> Work instructions: Only the stretch below from the line holding "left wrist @" through the line holding "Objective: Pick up" should be restated, word for word and with both ends included; pictures stay out.

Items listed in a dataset
----

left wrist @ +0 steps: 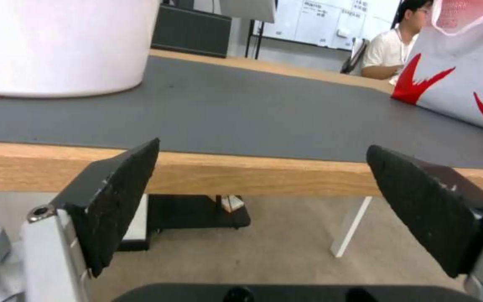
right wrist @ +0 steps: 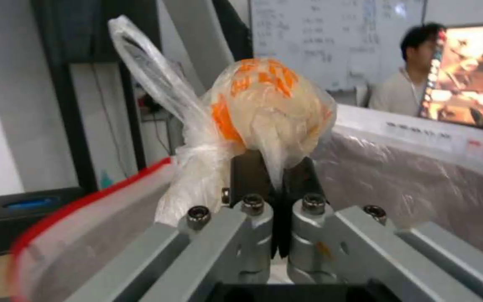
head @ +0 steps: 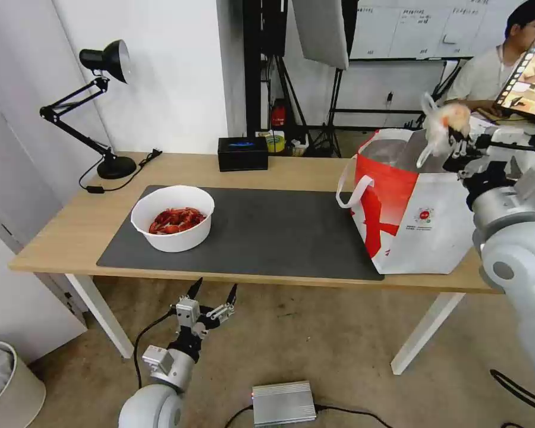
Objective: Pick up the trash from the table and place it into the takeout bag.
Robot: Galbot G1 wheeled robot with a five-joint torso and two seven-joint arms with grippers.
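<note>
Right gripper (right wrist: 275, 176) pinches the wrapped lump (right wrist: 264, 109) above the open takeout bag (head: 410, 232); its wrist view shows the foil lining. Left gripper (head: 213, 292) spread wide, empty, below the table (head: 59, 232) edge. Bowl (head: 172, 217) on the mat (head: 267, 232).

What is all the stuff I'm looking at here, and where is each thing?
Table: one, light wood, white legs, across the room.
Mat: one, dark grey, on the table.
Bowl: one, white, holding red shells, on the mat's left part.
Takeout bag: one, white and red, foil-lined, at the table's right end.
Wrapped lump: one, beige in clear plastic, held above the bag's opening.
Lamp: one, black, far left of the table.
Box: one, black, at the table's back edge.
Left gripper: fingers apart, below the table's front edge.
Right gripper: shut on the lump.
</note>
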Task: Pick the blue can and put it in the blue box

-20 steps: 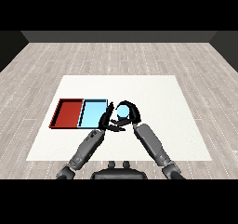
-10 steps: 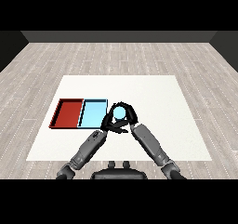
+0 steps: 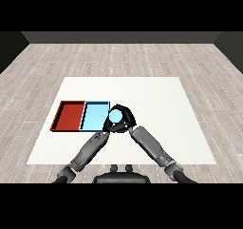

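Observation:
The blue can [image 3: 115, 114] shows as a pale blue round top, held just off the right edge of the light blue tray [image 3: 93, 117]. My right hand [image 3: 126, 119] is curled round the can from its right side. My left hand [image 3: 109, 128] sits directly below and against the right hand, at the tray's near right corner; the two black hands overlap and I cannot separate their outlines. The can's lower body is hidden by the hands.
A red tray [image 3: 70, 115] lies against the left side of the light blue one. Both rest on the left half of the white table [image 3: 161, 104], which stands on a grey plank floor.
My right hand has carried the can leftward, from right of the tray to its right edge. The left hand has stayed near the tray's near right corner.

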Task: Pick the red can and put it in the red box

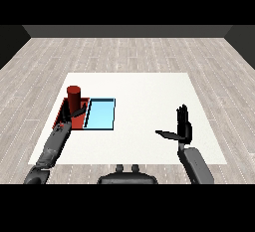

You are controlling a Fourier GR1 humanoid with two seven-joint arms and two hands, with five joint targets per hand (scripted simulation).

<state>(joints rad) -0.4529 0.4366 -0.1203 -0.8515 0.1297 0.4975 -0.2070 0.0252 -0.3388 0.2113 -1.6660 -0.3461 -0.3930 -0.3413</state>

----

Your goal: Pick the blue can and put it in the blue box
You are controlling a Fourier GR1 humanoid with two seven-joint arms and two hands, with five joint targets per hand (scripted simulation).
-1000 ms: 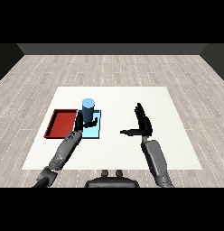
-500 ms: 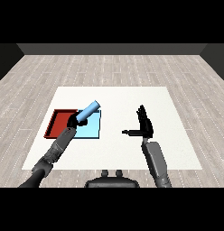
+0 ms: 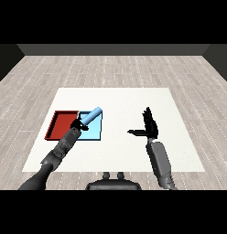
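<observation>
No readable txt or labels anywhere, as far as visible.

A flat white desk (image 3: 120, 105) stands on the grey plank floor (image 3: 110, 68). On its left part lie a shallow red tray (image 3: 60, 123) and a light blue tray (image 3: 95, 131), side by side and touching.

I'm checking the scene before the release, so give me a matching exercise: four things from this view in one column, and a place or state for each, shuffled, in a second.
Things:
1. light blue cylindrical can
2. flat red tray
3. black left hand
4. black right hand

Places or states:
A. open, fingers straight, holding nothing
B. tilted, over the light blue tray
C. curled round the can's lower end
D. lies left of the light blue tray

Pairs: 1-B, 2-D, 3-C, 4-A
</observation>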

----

> Task response:
left wrist @ +0 steps: 
right wrist @ +0 steps: 
head @ +0 steps: 
Objective: Pick up the trash from the table and place it into the takeout bag.

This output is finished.